Let’s look at Netflix as an example.
Policy changes and Netflix’s churn risk
When the media company first pioneered video streaming in 2007, it prided itself as a brand that was accessible to everyone. In 2017, the company went so far as to tweet, “Love is sharing a password,” clearly indicating its approval of account sharing.
Figure 9: Screenshot illustrating Netflix’s previous support of password sharing; Twitter, March 10, 2017.
However, rising interest rates, new competitors in the streaming space, and a declining share price have forced Netflix to look for ways to increase revenue. One of their action points was to crack down on password sharing.
We used social listening to track consumer responses to this policy change.
In April 2023, Netflix announced specific plans for cutting back on account sharing by July 2023. Post volume spiked following this announcement (Figure 10).
Figure 10: Post volume analysis showing a spike following Netflix’s confirmation that it would crack down on password sharing; Infegy Atlas data, July 17, 2023 through April 17, 2023.
Netflix first rolled out its new anti-password-sharing policies in South America, where users’ responses were overwhelmingly negative (Figure 11). The most common complaints related to a need to regularly connect to a home WiFi network in order to continue streaming.
Figure 11: South American sentiment around Netflix’s new password sharing policy, Infegy Atlas data (February 2023).
A related analysis shows that frustrated Netflix customers are increasingly discussing other ways to access streaming media, including digital piracy. Infegy Atlas data shows us that conversations around illegal downloading have surged more than 1000% since Netflix cracked down on password sharing in South America (Figure 12).
Figure 12: Interests around those complaining about Netflix’s password sharing; Infegy Atlas data (February 2023).
Negative sentiment and a spike in posts related to piracy are strong indicators that current customers may choose to defect rather than be subject to the new requirements.
The Netflix example illustrated how social media data offers vital consumer insights that could alert your company or brand to customer churn. Use social listening to monitor responses to big policy or brand changes, avoid alienating customers, and to guide decision-making.

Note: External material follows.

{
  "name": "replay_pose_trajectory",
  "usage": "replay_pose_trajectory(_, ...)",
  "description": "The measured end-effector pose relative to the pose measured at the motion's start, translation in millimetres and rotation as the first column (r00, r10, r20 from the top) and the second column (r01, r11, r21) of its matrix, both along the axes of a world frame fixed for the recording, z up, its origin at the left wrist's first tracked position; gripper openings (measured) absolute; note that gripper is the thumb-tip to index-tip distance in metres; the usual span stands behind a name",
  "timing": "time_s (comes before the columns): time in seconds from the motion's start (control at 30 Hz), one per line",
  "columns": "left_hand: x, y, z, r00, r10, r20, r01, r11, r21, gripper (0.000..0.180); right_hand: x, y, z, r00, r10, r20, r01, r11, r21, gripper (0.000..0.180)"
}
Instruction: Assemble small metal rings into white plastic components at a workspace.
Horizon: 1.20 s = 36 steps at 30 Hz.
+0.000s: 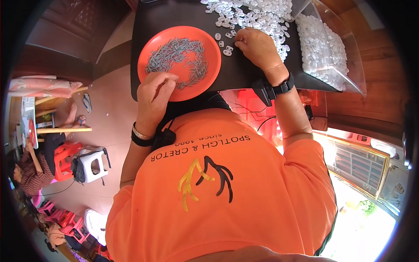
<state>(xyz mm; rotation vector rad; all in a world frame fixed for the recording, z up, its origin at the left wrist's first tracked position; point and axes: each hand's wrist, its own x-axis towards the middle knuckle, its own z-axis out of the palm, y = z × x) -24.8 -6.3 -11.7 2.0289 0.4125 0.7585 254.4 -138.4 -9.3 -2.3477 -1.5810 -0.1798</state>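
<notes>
At the near-left rim of an orange plate [214, 74], my left hand [153, 92] has its thumb and forefinger drawn together over the plate. Small grey metal screws or pins [174, 54] lie heaped in a ring on that plate. Anything in the left fingertips is too small to make out. To the right, my right hand [261, 47] is low over the dark table [235, 76], fingers curled in a pinch beside small white two-holed plastic pieces [227, 52]. What the right fingertips hold, if anything, is hidden.
More white pieces [262, 19] are spread beyond my right hand. A clear plastic bin [345, 78] full of them stands on the right. Away to the left are a white stool [94, 166], red stools [65, 159] and a seated person [37, 174].
</notes>
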Motion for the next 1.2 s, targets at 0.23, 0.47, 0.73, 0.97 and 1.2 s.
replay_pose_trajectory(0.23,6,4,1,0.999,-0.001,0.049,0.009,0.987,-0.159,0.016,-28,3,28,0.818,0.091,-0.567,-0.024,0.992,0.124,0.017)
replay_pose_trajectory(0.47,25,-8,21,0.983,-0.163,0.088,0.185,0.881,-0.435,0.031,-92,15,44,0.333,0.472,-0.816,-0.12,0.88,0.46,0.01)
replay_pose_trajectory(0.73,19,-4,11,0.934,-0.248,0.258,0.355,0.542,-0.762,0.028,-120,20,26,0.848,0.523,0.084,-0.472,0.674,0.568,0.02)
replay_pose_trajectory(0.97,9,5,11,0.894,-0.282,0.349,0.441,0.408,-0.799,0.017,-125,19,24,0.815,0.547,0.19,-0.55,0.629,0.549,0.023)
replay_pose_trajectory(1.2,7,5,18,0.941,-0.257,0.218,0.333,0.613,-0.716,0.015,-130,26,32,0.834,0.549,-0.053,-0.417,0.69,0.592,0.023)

Related: The Cost of Netflix’s Crackdown (Insight Brief).
Make social intelligence your first stop to actionable market research
The bottom line? If you’re looking to take your market research to the next level, incorporating social listening strategies with more traditional research methods may give you the boost you need.
The data provided by the Infegy Atlas social listening platform offers valuable insight into audience sentiment, interests, pain points, and desires. Use them to level up your research for marketing, strategy, and development!